Vang Vieng, Vietnam/Laos, 10.09.2003 (53102 Kilometer)
Was für eine gefährliche Sprache! Mutter oder Geist - da kann man sich doch wirklich leicht in die Nesseln setzen. Für so eine Sprache braucht man einen Waffenschein! Wie gut, daß ich mir das Geld für einen Sprachführer gespart habe. Für zehn Dollar kriegst du hier rund 40 Maßen Bier. Direkt am Straßenrand, gezapft vom Faß, vierzig Pfennige der Liter.

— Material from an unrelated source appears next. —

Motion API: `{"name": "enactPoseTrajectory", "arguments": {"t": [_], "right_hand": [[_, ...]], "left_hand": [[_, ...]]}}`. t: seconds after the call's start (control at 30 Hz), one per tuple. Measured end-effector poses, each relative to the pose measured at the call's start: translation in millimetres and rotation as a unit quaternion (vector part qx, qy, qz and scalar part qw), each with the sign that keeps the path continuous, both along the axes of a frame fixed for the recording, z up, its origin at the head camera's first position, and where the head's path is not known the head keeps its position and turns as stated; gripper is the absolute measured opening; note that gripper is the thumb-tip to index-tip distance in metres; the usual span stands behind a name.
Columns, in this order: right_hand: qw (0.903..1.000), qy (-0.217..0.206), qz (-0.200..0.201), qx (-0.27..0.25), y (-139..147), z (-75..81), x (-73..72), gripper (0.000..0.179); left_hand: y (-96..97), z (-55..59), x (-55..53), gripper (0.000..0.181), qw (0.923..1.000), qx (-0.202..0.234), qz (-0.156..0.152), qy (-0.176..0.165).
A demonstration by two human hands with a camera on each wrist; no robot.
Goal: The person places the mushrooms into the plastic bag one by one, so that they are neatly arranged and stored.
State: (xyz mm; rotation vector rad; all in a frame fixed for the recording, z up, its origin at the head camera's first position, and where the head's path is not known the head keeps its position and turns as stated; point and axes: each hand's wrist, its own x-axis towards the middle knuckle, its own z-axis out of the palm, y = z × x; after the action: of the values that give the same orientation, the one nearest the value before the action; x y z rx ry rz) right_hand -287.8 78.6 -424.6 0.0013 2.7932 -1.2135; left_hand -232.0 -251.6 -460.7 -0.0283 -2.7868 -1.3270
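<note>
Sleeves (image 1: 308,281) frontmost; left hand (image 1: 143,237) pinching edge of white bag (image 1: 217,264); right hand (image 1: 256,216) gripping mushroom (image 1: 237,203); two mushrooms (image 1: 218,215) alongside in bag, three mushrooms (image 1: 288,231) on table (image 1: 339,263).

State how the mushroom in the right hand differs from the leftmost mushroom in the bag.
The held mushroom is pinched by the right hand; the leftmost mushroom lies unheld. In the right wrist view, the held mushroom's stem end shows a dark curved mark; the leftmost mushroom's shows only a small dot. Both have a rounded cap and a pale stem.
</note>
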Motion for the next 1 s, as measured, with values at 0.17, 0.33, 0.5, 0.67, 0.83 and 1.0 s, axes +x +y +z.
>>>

"Bia Hoi", wie das Bier vom Faß heißt, ist so leicht, daß man es auch tagsüber gegen den Durst trinken kann. Vielleicht zwei Prozent Alkohol, aber trotzdem gut im Geschmack und eben unglaublich günstig. Generell kommt man mit sehr wenig Geld durch Vietnam, wenn man sich dort verpflegt, wo die Einheimischen essen, und in den einfachen Herbergen übernachtet. Allerdings ist sehr schwierig und zeitaufwendig, den richtigen Preis zu erkämpfen. Inzwischen scheint auch das älteste Mütterchen auf dem Markt mitbekommen zu haben, daß sich Touristenpreise in ganz Vietnam eingebürgert haben, und darum berechnet auch sie ihr gefülltes Baguette mit einem Ausländeraufschlag.